Negotiating formalities: Everyday rule in Berlin's allotment gardens

Hilbrandt, Hanna (2015). Negotiating formalities: Everyday rule in Berlin's allotment gardens. PhD thesis The Open University.



Negotiating Formalities explores informal dwelling practices and their regulation in Berlin. In the literature on urban informality these themes are predominantly researched in Southern cities and have long been related to a lack of state capacity. As this assumption fails to account for the ways in which legal orders, administrative hierarchies or bureaucratic practices produce, enable or constrain informality, it impedes an analysis of the phenomenon in regulatory regimes that are presumed to rely on functioning bureaucracies. This thesis links literature on informality to an ethnographic understanding of states, to address this gap and think more precisely about the ways in which institutional and civil actors shape and contest order in everyday governance. This is what I call negotiating formalities.

This conception is based on an empirical study of the governance of informal dwelling prac- tices in Berlin's allotment gardens. Although a federal law prohibits the inhabiting of these sites, gardeners take up residence within allotment compounds, particularly over the summer. My analysis of this case challenges three assumptions about urban governance. First, Negotiating Formalities argues that order is carefully arranged between institutional and civil actors, rather than implemented from the top down. Second, it contends that formality cannot only be understood by reference to institutional imperatives, but needs to be related to the processes through which these actors shape, interpret or ignore regulations by enacting them on site.

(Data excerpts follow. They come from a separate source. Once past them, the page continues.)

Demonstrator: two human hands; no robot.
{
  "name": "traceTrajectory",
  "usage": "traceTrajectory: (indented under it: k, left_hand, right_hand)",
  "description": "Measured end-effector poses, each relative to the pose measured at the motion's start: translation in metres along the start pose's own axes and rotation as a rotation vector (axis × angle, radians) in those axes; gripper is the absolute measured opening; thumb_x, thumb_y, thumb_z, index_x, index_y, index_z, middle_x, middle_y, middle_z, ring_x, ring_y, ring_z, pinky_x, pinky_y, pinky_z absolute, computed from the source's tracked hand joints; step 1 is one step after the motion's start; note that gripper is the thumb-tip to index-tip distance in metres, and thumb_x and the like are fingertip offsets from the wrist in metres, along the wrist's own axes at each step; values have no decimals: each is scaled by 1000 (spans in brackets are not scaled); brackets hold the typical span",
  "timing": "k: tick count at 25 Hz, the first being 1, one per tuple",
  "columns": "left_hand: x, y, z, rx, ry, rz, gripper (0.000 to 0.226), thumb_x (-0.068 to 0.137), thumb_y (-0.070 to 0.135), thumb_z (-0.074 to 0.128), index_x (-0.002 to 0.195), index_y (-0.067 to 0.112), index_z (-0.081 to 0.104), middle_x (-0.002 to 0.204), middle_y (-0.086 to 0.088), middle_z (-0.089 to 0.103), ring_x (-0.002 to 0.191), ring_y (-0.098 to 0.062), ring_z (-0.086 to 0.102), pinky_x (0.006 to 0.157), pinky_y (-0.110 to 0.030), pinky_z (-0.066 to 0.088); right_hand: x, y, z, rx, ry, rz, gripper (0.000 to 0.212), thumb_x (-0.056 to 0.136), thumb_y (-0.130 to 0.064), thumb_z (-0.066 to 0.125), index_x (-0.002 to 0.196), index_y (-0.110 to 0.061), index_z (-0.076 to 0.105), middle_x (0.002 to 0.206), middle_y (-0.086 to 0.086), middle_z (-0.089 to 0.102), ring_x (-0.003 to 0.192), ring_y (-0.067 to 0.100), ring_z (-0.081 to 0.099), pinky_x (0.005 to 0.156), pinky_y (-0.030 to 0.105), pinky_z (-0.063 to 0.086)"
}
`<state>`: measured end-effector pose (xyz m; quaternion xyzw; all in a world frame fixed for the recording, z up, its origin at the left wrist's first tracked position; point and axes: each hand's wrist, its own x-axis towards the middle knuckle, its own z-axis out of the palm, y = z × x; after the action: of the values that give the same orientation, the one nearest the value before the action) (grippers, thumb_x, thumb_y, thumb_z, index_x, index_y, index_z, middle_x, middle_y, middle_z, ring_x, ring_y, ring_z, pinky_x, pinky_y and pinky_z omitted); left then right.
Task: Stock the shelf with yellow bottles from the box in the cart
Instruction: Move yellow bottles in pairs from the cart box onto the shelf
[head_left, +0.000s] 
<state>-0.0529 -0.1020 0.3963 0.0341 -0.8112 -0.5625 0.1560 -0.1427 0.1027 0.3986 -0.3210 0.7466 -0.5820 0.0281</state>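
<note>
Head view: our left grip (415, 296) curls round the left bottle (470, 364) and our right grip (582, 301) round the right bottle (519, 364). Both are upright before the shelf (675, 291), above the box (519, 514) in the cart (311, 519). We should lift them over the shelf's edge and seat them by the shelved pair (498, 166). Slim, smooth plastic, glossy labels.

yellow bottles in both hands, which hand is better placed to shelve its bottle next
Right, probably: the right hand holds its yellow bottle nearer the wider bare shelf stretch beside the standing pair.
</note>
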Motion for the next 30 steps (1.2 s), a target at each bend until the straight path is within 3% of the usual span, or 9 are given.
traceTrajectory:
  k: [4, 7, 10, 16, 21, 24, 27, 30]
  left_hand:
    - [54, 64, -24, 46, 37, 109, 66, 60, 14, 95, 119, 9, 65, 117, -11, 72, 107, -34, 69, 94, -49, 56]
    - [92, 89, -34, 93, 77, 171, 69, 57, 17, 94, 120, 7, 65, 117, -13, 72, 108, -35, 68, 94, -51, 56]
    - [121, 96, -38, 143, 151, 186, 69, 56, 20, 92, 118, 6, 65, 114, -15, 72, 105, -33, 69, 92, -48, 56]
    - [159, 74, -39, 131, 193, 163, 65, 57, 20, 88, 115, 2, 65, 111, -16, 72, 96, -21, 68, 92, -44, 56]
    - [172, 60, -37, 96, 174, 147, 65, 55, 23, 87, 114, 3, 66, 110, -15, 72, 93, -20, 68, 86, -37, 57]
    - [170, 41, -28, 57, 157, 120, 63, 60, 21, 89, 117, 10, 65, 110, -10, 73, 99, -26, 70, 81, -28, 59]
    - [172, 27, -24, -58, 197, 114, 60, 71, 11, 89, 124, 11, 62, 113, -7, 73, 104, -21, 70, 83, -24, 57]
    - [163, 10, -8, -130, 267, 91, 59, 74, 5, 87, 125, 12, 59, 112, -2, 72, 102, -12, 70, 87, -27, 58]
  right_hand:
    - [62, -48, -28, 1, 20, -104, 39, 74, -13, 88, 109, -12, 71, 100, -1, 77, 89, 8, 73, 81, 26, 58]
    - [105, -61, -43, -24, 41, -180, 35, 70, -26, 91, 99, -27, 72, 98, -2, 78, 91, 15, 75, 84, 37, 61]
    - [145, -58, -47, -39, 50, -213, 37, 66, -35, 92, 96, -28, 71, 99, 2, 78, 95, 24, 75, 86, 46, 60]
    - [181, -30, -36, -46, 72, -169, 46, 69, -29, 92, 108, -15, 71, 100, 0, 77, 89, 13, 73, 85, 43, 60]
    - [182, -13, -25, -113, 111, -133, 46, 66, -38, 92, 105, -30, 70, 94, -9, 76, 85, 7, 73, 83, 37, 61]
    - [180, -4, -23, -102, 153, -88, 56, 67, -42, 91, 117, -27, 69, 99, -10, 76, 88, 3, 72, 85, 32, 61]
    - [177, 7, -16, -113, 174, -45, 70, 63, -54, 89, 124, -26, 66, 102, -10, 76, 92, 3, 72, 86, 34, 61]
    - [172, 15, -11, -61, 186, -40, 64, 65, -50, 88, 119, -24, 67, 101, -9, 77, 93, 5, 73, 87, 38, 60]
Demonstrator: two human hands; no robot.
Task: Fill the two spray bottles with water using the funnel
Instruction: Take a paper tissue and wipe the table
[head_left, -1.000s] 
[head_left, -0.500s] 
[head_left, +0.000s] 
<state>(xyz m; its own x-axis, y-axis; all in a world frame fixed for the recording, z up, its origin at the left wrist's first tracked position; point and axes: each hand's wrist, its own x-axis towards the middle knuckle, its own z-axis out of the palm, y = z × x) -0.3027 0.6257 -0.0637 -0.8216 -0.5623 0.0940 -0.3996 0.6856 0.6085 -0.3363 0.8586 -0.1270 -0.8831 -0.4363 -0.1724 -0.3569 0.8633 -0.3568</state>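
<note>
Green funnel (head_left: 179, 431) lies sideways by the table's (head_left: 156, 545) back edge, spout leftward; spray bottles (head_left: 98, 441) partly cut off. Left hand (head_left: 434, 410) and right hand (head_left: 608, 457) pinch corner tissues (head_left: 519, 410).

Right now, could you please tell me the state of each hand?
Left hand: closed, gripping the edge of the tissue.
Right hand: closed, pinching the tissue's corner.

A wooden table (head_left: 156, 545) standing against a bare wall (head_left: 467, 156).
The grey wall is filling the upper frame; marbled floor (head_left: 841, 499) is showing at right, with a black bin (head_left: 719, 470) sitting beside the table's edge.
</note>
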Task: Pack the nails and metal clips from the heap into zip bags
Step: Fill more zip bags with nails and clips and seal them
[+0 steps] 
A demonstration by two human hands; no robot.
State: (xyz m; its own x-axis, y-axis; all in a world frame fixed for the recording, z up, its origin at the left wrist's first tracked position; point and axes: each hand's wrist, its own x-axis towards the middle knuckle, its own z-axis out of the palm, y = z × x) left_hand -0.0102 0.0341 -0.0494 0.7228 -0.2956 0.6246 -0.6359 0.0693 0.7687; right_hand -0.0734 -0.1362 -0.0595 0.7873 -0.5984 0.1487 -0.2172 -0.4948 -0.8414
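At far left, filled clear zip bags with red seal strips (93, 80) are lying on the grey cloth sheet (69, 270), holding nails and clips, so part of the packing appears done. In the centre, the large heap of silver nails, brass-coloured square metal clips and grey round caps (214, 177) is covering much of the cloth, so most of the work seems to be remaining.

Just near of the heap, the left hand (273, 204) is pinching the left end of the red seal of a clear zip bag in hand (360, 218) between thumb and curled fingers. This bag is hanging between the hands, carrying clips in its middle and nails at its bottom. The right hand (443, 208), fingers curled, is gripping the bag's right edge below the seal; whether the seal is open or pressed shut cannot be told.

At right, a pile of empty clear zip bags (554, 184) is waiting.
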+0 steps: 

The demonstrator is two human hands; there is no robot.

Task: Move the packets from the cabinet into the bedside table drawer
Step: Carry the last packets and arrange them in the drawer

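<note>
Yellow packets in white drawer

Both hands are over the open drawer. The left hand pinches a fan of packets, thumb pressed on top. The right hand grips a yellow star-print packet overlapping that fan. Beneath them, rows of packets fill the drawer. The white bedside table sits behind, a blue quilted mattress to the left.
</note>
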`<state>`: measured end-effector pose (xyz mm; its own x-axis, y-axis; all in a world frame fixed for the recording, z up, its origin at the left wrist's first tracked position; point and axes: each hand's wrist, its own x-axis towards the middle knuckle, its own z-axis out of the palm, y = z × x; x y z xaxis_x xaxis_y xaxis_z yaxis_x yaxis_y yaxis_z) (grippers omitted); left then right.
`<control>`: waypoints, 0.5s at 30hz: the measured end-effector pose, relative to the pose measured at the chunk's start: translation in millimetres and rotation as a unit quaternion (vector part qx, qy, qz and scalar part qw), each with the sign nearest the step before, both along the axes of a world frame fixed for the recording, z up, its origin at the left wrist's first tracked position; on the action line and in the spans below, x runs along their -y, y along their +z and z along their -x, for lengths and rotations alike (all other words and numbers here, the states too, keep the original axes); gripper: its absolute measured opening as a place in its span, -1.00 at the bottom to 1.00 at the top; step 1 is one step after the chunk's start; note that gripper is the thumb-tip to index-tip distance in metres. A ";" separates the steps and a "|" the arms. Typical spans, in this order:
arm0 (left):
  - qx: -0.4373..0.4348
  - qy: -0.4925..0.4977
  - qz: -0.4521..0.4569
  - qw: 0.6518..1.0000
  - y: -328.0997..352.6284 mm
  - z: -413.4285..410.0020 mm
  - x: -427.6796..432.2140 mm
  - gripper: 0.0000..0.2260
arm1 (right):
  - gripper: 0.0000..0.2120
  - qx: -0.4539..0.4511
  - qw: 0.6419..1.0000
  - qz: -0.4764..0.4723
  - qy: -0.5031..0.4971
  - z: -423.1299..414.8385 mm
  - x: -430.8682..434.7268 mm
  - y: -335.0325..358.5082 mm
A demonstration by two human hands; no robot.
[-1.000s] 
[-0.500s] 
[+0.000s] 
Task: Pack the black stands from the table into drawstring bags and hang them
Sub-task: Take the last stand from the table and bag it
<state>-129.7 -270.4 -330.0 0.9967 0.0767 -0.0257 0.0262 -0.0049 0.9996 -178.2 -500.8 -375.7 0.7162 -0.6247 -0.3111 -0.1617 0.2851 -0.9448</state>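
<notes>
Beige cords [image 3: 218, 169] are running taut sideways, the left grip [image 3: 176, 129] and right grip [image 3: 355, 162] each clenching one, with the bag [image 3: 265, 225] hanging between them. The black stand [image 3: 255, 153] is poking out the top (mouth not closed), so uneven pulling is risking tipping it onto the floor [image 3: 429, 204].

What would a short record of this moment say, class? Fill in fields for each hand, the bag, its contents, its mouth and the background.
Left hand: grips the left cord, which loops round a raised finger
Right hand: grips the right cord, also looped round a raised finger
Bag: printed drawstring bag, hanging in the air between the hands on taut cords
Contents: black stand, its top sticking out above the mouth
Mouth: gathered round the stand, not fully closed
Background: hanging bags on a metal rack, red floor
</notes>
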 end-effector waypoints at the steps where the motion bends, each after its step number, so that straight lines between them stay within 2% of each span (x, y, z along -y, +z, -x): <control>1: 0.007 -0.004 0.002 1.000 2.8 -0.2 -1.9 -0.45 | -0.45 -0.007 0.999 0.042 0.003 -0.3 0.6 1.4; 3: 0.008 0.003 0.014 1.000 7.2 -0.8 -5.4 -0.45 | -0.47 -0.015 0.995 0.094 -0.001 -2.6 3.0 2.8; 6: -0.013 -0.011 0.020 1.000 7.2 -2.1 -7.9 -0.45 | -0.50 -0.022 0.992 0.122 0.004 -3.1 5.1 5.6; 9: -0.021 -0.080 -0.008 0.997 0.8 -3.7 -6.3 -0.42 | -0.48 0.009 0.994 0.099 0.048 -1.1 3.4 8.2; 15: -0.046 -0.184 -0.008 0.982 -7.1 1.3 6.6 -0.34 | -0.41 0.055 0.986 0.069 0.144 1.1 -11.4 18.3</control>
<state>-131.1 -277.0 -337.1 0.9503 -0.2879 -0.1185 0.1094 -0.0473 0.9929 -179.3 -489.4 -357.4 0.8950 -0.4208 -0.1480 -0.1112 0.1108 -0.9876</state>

Third, this thesis asserts that the boundaries of transgressions are not only defined through written statutes or the rules of the state, but depend on the everyday engagement of all concerned. In sum, these contentions suggest that formality is the contested product of enduring negotiations. This conclusion not only challenges imaginaries of the state and informality but also bridges presumed divides between the functioning of states in the global North and South.